> [Your instructions]: Return all the data verbatim but without images.
***** Given entries
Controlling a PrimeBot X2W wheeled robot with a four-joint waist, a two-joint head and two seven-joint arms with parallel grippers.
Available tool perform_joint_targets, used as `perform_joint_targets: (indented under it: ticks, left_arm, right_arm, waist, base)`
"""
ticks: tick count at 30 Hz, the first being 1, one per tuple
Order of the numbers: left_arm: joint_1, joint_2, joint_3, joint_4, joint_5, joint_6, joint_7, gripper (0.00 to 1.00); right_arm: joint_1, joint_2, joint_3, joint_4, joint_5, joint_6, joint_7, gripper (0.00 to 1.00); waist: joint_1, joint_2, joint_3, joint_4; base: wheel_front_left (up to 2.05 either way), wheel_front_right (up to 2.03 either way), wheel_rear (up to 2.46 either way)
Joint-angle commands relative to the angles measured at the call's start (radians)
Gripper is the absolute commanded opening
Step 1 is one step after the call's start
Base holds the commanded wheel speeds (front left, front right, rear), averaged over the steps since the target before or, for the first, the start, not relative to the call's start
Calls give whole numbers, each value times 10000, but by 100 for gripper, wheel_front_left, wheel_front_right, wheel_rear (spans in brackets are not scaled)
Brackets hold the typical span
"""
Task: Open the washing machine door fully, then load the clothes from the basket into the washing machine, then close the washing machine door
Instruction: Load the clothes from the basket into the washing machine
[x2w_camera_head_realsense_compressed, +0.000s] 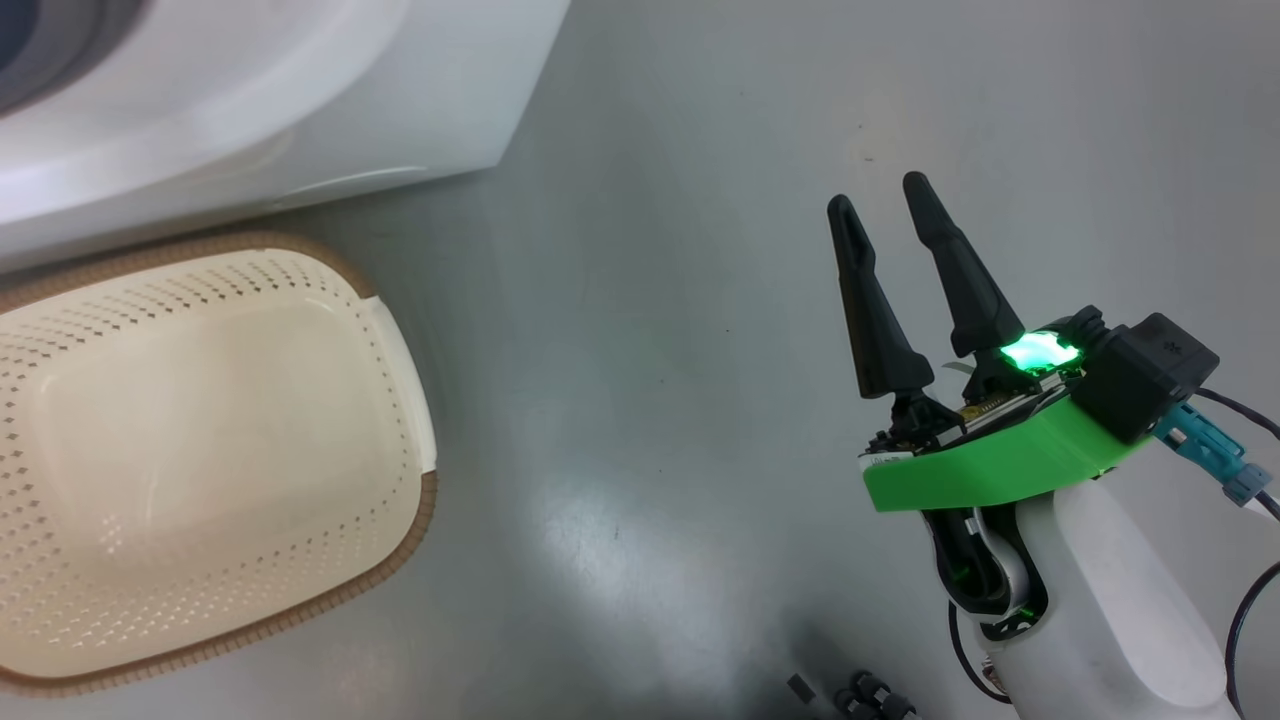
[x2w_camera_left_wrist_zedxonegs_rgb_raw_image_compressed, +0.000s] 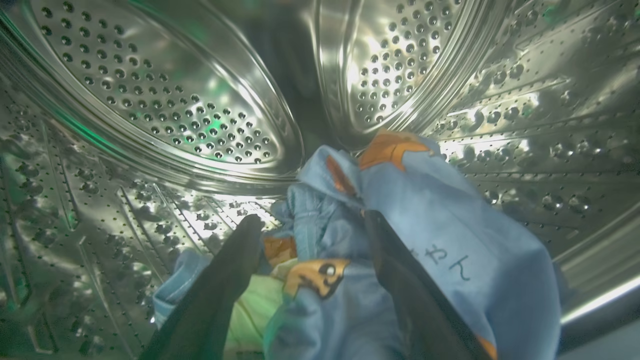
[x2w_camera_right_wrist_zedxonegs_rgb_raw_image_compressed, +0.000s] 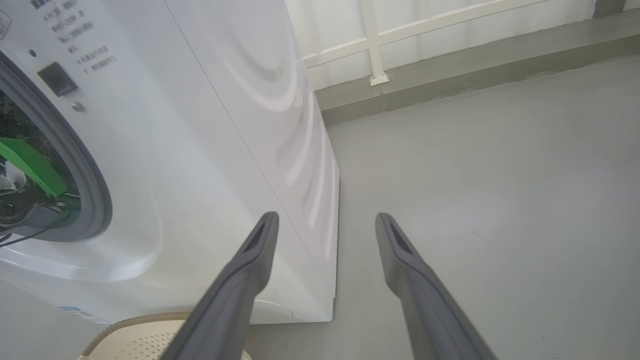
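The left gripper (x2w_camera_left_wrist_zedxonegs_rgb_raw_image_compressed: 312, 220) sits low in the drum (x2w_camera_left_wrist_zedxonegs_rgb_raw_image_compressed: 150, 100) with its two dark fingers (x2w_camera_left_wrist_zedxonegs_rgb_raw_image_compressed: 220, 285) spread wide. They clamp nothing. The clothes (x2w_camera_left_wrist_zedxonegs_rgb_raw_image_compressed: 440, 215) lie bunched in the gap between the fingers, and a light blue fold presses against the inner side of the right-hand finger. The pile rests on the drum's floor, so the drop looks made, and the step in hand seems to be getting this arm out cleanly.

The fingers should keep that spread and draw straight back along their own line, slowly, so the cloth slides off rather than being dragged. The fold against the finger is the one to watch. If it rides out, it could end up draped over the grey gasket (x2w_camera_right_wrist_zedxonegs_rgb_raw_image_compressed: 95, 200) and be pinched when the door is shut. The wrist, whose green cover (x2w_camera_right_wrist_zedxonegs_rgb_raw_image_compressed: 30, 165) shows inside the opening, should also pass the gasket without rubbing it.

Further out, the right gripper (x2w_camera_head_realsense_compressed: 878, 195) hangs over the bare floor (x2w_camera_head_realsense_compressed: 650, 300), fingers apart and empty, well clear of the opening. The basket (x2w_camera_head_realsense_compressed: 420, 520) stands just in front of the washing machine (x2w_camera_head_realsense_compressed: 250, 100), and what shows of its inside is bare. Loading looks complete, and only closing the door seems left to do.
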Motion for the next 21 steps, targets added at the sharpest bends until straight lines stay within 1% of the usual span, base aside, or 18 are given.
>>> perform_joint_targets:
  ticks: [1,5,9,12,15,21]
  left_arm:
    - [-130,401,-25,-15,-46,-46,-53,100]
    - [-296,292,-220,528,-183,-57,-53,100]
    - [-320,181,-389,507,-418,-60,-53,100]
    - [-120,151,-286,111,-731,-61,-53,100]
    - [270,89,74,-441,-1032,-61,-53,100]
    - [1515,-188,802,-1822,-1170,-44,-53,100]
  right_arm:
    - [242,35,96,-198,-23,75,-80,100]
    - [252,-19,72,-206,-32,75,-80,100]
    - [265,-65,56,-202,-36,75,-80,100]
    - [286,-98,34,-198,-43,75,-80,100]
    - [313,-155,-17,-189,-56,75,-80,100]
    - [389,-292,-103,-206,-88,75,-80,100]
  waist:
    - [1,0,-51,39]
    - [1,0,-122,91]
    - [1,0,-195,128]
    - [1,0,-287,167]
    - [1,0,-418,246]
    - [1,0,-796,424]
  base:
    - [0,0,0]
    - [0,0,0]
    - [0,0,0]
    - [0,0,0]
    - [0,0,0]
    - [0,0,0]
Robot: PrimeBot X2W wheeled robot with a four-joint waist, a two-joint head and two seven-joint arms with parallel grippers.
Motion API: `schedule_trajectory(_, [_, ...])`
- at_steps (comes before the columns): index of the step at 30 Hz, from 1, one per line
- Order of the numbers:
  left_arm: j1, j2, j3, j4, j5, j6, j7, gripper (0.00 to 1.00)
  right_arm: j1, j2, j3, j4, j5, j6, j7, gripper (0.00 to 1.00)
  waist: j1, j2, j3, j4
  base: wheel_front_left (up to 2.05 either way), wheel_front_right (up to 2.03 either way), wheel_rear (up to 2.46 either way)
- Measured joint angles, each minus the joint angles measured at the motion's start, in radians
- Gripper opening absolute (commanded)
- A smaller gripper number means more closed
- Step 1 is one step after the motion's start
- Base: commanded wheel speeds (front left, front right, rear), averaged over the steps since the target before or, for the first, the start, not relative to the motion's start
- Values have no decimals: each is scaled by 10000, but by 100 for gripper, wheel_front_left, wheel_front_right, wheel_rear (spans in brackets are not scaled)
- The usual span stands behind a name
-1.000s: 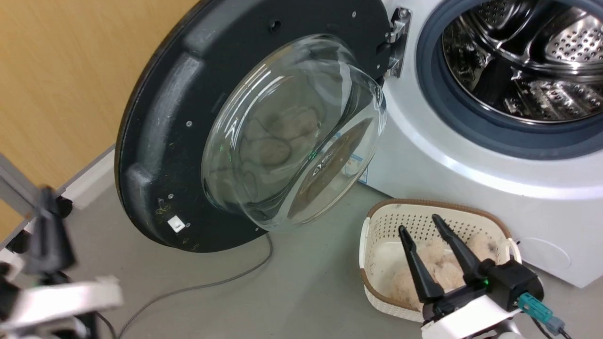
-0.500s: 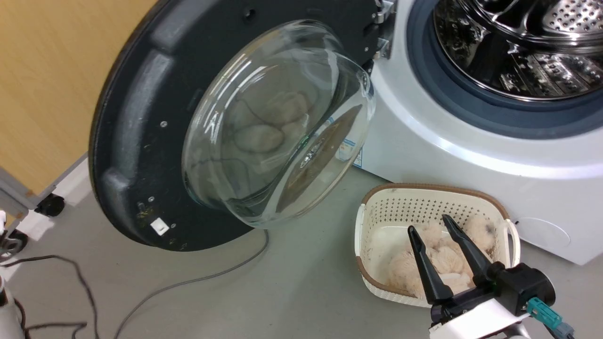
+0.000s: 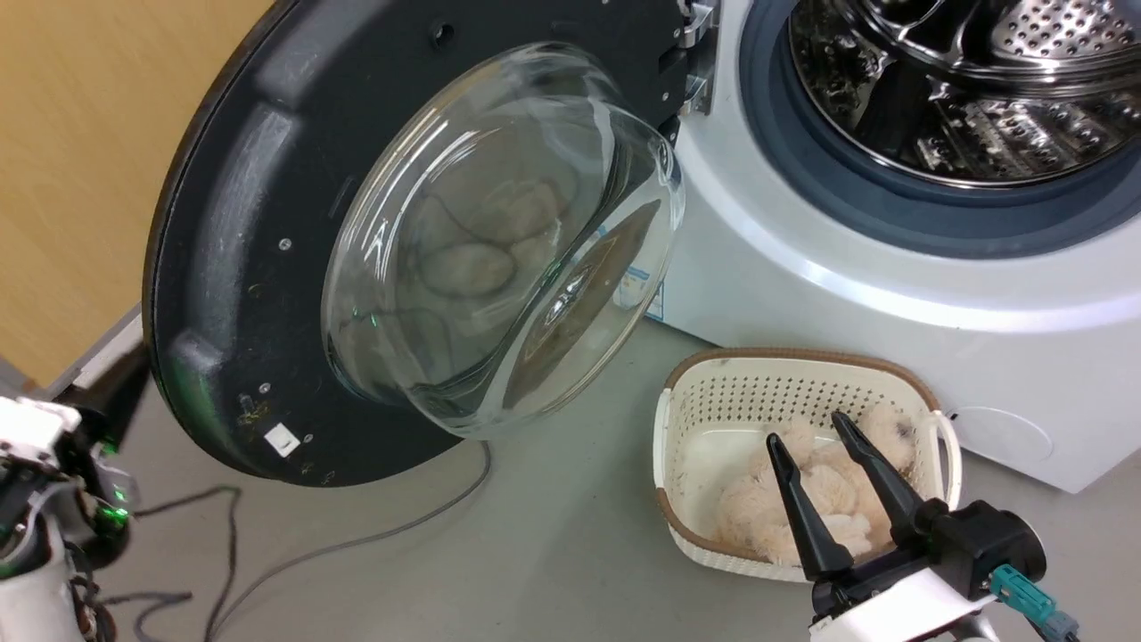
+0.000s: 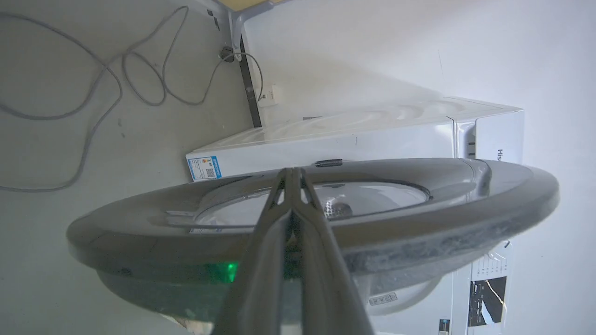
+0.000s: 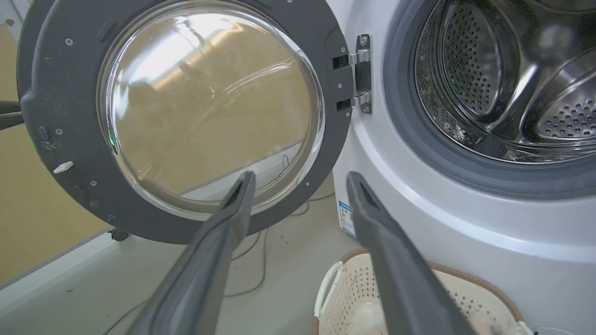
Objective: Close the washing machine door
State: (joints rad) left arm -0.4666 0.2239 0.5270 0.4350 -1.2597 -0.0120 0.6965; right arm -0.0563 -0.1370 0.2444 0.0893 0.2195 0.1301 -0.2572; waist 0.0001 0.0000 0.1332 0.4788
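The washing machine door (image 3: 232, 223) hangs wide open on its metal hinge (image 3: 691, 53), its clear glass bowl (image 3: 481, 250) bulging toward me. To its right is the white washing machine (image 3: 802, 294) with grey gasket (image 3: 891, 223) and steel drum (image 3: 963, 89). My left gripper (image 3: 134, 370) is at the door's lower left rim, on its outer side. In the left wrist view the left gripper (image 4: 291, 171) is shut, its fingers lying across the door's glossy outer face (image 4: 419, 218). My right gripper (image 3: 806, 428) hovers open over the basket, apart from the door (image 5: 51, 74).
A cream perforated basket (image 3: 664, 428) with fluffy beige items stands on the floor before the machine. A grey cable (image 3: 357, 539) snakes over the grey floor under the door. A wood-coloured wall (image 3: 71, 134) stands close behind the door.
The head camera has shifted, sliding the scene left and up. My left gripper has come up to the door's lower left rim. The door's angle and the right gripper look the same.
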Motion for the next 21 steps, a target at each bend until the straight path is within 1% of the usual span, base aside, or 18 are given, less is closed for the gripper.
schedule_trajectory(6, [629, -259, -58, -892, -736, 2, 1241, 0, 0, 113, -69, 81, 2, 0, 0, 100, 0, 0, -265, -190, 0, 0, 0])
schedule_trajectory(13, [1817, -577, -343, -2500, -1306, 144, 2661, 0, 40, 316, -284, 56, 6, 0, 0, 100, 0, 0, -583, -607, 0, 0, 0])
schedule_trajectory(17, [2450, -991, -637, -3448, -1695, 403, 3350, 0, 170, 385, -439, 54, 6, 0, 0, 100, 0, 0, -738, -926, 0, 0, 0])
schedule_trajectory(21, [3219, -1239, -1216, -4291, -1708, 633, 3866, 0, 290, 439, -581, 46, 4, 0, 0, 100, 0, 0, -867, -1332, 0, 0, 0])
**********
> [Exercise solution]:
Controlling a PrimeBot X2W wheeled robot with a four-joint waist, a two-joint head and two seven-joint arms with parallel grippers.
Available tool perform_joint_targets, used as `perform_joint_targets: (indented under it: ticks, left_arm, right_arm, waist, base)`
"""
ticks: tick count at 30 Hz, the first being 1, one per tuple
Order of the numbers: left_arm: joint_1, joint_2, joint_3, joint_4, joint_5, joint_6, joint_7, gripper (0.00 to 1.00); right_arm: joint_1, joint_2, joint_3, joint_4, joint_5, joint_6, joint_7, gripper (0.00 to 1.00); waist: joint_1, joint_2, joint_3, joint_4; base: wheel_front_left (up to 2.05 either way), wheel_front_right (up to 2.03 either way), wheel_rear (up to 2.46 either way)
Joint-angle commands relative to the angles measured at the call's start (radians)
Gripper is the absolute commanded opening
Step 1 is one step after the call's start
Base holds the commanded wheel speeds (front left, front right, rear), averaged over the steps since the target before or, for the first, the start, not relative to the call's start
Calls give whole numbers, each value times 10000, but by 100 for gripper, wheel_front_left, wheel_front_right, wheel_rear (spans in brackets are not scaled)
Brackets hold the typical span
"""
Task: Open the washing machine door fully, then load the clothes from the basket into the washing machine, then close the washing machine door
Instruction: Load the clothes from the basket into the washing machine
[x2w_camera_head_realsense_compressed, +0.000s] 
[x2w_camera_left_wrist_zedxonegs_rgb_raw_image_compressed, +0.000s] 
[x2w_camera_right_wrist_zedxonegs_rgb_raw_image_compressed, +0.000s] 
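The left gripper (x2w_camera_left_wrist_zedxonegs_rgb_raw_image_compressed: 312, 220) sits low in the drum (x2w_camera_left_wrist_zedxonegs_rgb_raw_image_compressed: 150, 100) with its two dark fingers (x2w_camera_left_wrist_zedxonegs_rgb_raw_image_compressed: 220, 285) spread wide. They clamp nothing. The clothes (x2w_camera_left_wrist_zedxonegs_rgb_raw_image_compressed: 440, 215) lie bunched in the gap between the fingers, and a light blue fold presses against the inner side of the right-hand finger. The pile rests on the drum's floor, so the drop looks made, and the step in hand seems to be getting this arm out cleanly.

The fingers should keep that spread and draw straight back along their own line, slowly, so the cloth slides off rather than being dragged. The fold against the finger is the one to watch. If it rides out, it could end up draped over the grey gasket (x2w_camera_right_wrist_zedxonegs_rgb_raw_image_compressed: 95, 200) and be pinched when the door is shut. The wrist, whose green cover (x2w_camera_right_wrist_zedxonegs_rgb_raw_image_compressed: 30, 165) shows inside the opening, should also pass the gasket without rubbing it.

Further out, the right gripper (x2w_camera_head_realsense_compressed: 878, 195) hangs over the bare floor (x2w_camera_head_realsense_compressed: 650, 300), fingers apart and empty, well clear of the opening. The basket (x2w_camera_head_realsense_compressed: 420, 520) stands just in front of the washing machine (x2w_camera_head_realsense_compressed: 250, 100), and what shows of its inside is bare. Loading looks complete, and only closing the door seems left to do.
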Motion for the next 21 steps, targets added at the sharpest bends until straight lines stay within 1% of the usual span, base aside, or 18 are given.
>>> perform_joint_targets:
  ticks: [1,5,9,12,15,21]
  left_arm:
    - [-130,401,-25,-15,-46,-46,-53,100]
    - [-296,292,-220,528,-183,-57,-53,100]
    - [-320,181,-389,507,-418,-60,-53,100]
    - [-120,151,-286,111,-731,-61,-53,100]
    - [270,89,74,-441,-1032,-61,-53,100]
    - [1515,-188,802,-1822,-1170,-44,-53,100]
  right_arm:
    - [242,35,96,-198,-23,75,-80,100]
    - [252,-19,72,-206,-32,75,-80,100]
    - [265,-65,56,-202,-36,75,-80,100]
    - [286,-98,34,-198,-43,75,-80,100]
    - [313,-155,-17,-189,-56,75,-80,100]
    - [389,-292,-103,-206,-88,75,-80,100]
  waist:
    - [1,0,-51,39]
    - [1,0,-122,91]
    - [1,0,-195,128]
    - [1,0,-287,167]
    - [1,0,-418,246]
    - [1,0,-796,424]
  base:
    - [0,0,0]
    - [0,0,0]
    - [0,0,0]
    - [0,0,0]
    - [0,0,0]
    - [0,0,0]
Robot: PrimeBot X2W wheeled robot with a four-joint waist, a two-joint head and two seven-joint arms with parallel grippers.
Motion API: `schedule_trajectory(_, [_, ...])`
- at_steps (comes before the columns): index of the step at 30 Hz, from 1, one per line
- Order of the numbers:
  left_arm: j1, j2, j3, j4, j5, j6, j7, gripper (0.00 to 1.00)
  right_arm: j1, j2, j3, j4, j5, j6, j7, gripper (0.00 to 1.00)
  waist: j1, j2, j3, j4
  base: wheel_front_left (up to 2.05 either way), wheel_front_right (up to 2.03 either way), wheel_rear (up to 2.46 either way)
- Measured joint angles, each minus the joint angles measured at the motion's start, in radians
- Gripper opening absolute (commanded)
- A smaller gripper number means more closed
- Step 1 is one step after the motion's start
- Base: commanded wheel speeds (front left, front right, rear), averaged over the steps since the target before or, for the first, the start, not relative to the motion's start
- Values have no decimals: each is scaled by 10000, but by 100 for gripper, wheel_front_left, wheel_front_right, wheel_rear (spans in brackets are not scaled)
- The usual span stands behind a name
-1.000s: 
-0.500s: 
+0.000s: 
+0.000s: 
+0.000s: 
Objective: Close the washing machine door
State: (joints rad) left arm -0.4666 0.2239 0.5270 0.4350 -1.2597 -0.0120 0.6965; right arm -0.0563 -0.1370 0.2444 0.0893 0.2195 0.1301 -0.2572; waist 0.0001 0.0000 0.1332 0.4788
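The washing machine door (image 3: 232, 223) hangs wide open on its metal hinge (image 3: 691, 53), its clear glass bowl (image 3: 481, 250) bulging toward me. To its right is the white washing machine (image 3: 802, 294) with grey gasket (image 3: 891, 223) and steel drum (image 3: 963, 89). My left gripper (image 3: 134, 370) is at the door's lower left rim, on its outer side. In the left wrist view the left gripper (image 4: 291, 171) is shut, its fingers lying across the door's glossy outer face (image 4: 419, 218). My right gripper (image 3: 806, 428) hovers open over the basket, apart from the door (image 5: 51, 74).
A cream perforated basket (image 3: 664, 428) with fluffy beige items stands on the floor before the machine. A grey cable (image 3: 357, 539) snakes over the grey floor under the door. A wood-coloured wall (image 3: 71, 134) stands close behind the door.
The head camera has shifted, sliding the scene left and up. My left gripper has come up to the door's lower left rim. The door's angle and the right gripper look the same.
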Motion for the next 21 steps, a target at each bend until the straight path is within 1% of the usual span, base aside, or 18 are given, less is closed for the gripper.
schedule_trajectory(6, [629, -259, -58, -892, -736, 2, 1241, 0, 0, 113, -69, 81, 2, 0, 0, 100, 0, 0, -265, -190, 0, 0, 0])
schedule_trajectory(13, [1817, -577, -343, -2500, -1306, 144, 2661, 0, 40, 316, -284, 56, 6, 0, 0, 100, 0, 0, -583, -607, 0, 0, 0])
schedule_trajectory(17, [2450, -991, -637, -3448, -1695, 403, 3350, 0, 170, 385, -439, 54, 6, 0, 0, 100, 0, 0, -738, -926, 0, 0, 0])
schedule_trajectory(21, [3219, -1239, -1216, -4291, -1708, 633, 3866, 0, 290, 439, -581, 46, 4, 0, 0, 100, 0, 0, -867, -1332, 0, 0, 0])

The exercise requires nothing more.